Pintar de gris
“Te he coloreado el calendario”, me dijo poniéndose en pie. “Mejor así, hacen falta colores, hay que ponerle color a la vida”, contesté yo para arrepentirme como un relámpago, porque de gris había coloreado ella mi calendario.
Los matices de gris, de los que se habla hasta la saciedad, a mí de bien poco me sirven, no quiero el gris para nada, ni con ni sin matiz.
Prefiero hurgar con la frente en las raíces, eso escribí hace más de diez años, y en ese grupo trato de alinearme, y voy camino del chiste, dicho sea de paso.
Desde luego, hacerse tantas veces las mismas preguntas no le haría sospechar a nadie que se enfrenta a un tipo inteligente.
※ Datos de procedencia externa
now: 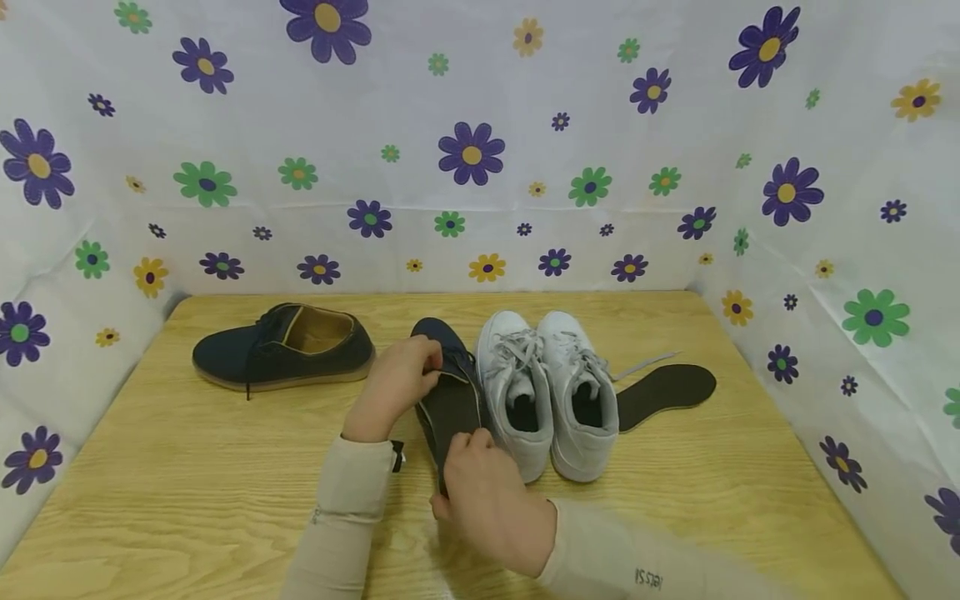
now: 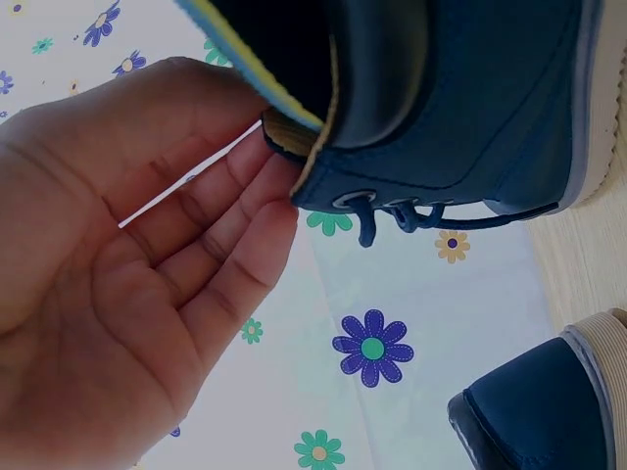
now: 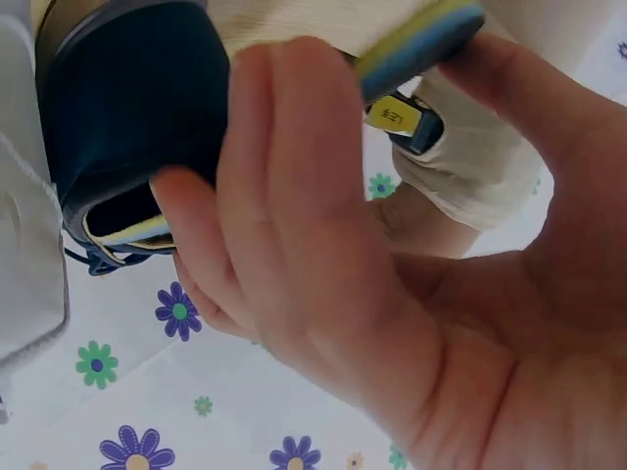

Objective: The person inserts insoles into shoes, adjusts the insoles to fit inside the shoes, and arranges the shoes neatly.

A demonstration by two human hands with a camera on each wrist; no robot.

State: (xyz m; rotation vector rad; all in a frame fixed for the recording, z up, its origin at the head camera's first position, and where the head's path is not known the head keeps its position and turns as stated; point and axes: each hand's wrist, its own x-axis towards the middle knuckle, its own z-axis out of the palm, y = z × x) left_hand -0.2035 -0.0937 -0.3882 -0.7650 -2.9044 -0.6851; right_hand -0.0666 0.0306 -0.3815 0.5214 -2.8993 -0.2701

Yo viajaba el otro día en barco y miré el reflejo en el mar del hombre que tenía delante, y puedo jurar que no era la misma persona, y a su vez puedo insistir hasta la blasfemia que el que iba detrás de mí tampoco, ya que de él contemplé también su transmutación imposible en el espejo rugoso del mar.
Todo, después de mirar mis manos reflejadas, y saber que no eran, que eso no era mío.
Yo escuché sobrevolarme un avión y lo capté en el momento del despegue, y hubiera preferido que ese avión me llevara junto a los otros a Madrid, que me sacara del agujero cenagoso.
Pero ese avión lo perdí.
Yo supe violentamente que tu ritmo insomne de respiración acabaría trayéndome un disgusto, que tú, ella, anhelaría una vida mejor, no ese descomunal barril de pintura gris al que darle matices y quedarse tan anchos.
Guardado además en el trastero.
Así que “te he coloreado el calendario”, me dijo, y yo lloré sobre los números que como nieve recién pisada se vistieron de gris, y mi llanto salado de agua indiferente no sirvió ni para darle un mísero matiz a nuestro cuadro recién estrenado.